Posted on 8th January 2012 in Something Daily

It’s pretty likely that the blog format upsets me on some subconscious level, because literally every single time I’ve ever sat down to type anything into this box, I’ve instantly started to tell myself why everything that I was planning on writing about is a horrible idea that doesn’t deserve to be on the internet. This is probably accurate. I feel like the only time I’ve really written anything of consequence here has been the odd occasion on which I don’t just talk about what random crap I’m doing that day. But the great part is that nobody ever reads this, so you’ll probably never see that I wrote this. Good for you, keep up the good work.

The fact that this has always been the case with me writing paragraphs on the internet is clearly a manifestation of the same anxiety that I get over making anything creative. Just as it’s pretty impossible for me to be happy with anything that I write here, it’s also rare that I ever look back at something that I conceived of and created and say “yeah that was a good job, E-Dogg.” (I’m always E-Dogg in my internal monologue)*. Also when starting projects, I’ve been in a phase for a few weeks now where I can’t even think of new ideas for anything. I start telling myself my ideas are bad before they’re at all fully formed. Clearly somehow this needs to stop.

I have a huge urge to make a new video game, but being in this mindset is obviously not conducive to getting anything like that done. I realize that the only way to really become good at anything is to do it a lot, making games included.

Fragmented thinking

I had an awful awful semester this past fall – I had an awesome internship, and that’s about where the good parts about the last 5 months end. I took 18 credits, had that internship for 20 hours per week, and another part-time job. Also CALCULUS and a bunch of other disgusting classes. Huge effect on my mental state. Like I said, awful. Not fun. Bad. You know what I’m saying/sayin’.

The James Joyce of WordPress

So the idea starting right now is to make my life more fun in all ways possible. It is really really easy to fall into the trap of literally complete laziness when you’re home with your parents for two weeks, and that’s what appears to have happened. I learned Objective-C over the break and played around with Cocos2D/Box2d a little bit, but not enough. I find myself now wishing I’d done more. I remember a time (this time last year) when I had an awesome roommate who was very good at keeping me positive and de-stressed. I learned a bunch of things from him, and now is obviously the time to use those things. Being lazy actually makes one more depressed, which is easy to forget sometimes. So writing here with the knowledge that people don’t read it is a great start, because I remember it being kind of therapeutic; and if you *are* actually reading this, lolololololol.
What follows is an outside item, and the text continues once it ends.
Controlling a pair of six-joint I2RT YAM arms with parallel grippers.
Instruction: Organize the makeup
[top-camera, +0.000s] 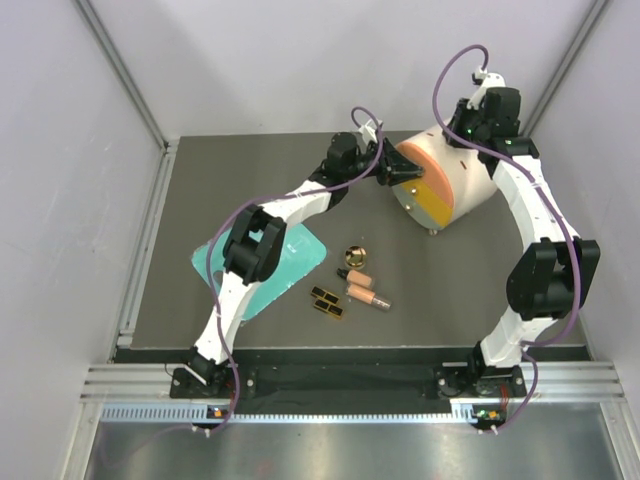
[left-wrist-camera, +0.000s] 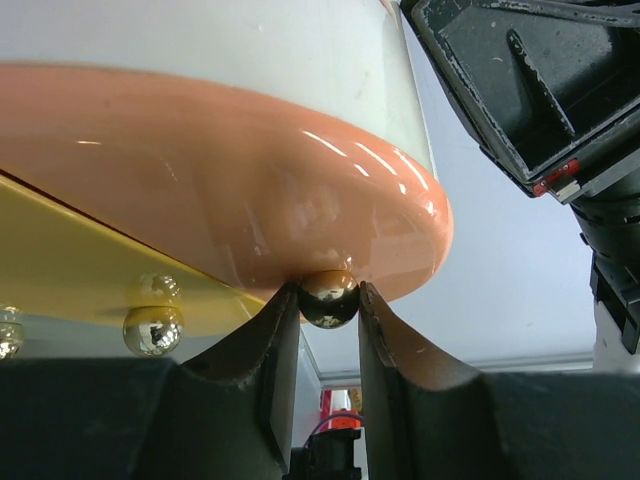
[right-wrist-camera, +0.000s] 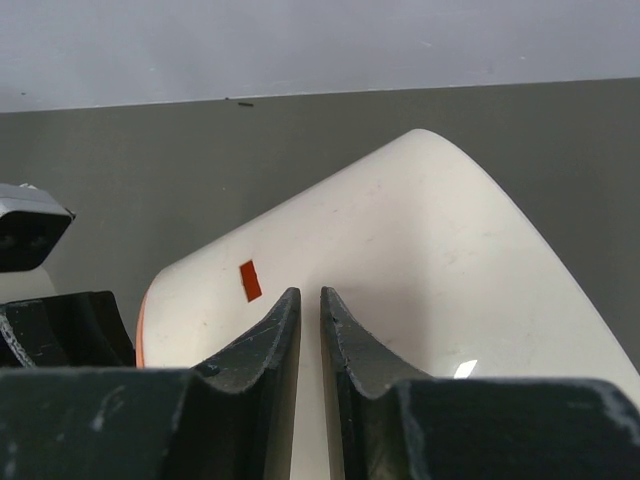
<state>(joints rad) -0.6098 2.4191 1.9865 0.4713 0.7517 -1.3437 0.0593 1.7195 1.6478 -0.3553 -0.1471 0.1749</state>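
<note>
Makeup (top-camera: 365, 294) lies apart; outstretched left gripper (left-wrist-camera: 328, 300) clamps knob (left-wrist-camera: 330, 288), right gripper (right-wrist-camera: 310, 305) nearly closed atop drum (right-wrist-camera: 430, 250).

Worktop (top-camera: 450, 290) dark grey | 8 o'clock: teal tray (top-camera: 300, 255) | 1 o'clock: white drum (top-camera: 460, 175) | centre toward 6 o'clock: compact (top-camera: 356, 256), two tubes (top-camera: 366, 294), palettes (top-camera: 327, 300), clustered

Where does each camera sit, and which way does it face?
Top: above and behind, looking down at the table and drum; left arm and right arm show.
Left wrist: on that arm, facing the pink drawer; left pincer grips its gold knob.
Right wrist: on that arm, facing the drum's white wall; right pincer shows.
Shared: all see the drum.
</note>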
Also reading the Tao again, maybe meditating, skateboarding more, and WHOA maybe journaling or something. I have more free time than I realize, I think.

I say this now, and in four weeks I’ll be cryeing that I can’t get a break. Anyway whatever. I applied for HackNY Fellows. That would be SO COOL. It says something about me that I still feel like a total derp writing this, and that my use of the word “derp” just now will make me cringe when I read this in a month. I must sound so crazy. I probably do. But whatever, dudes and ladies. I kind of am.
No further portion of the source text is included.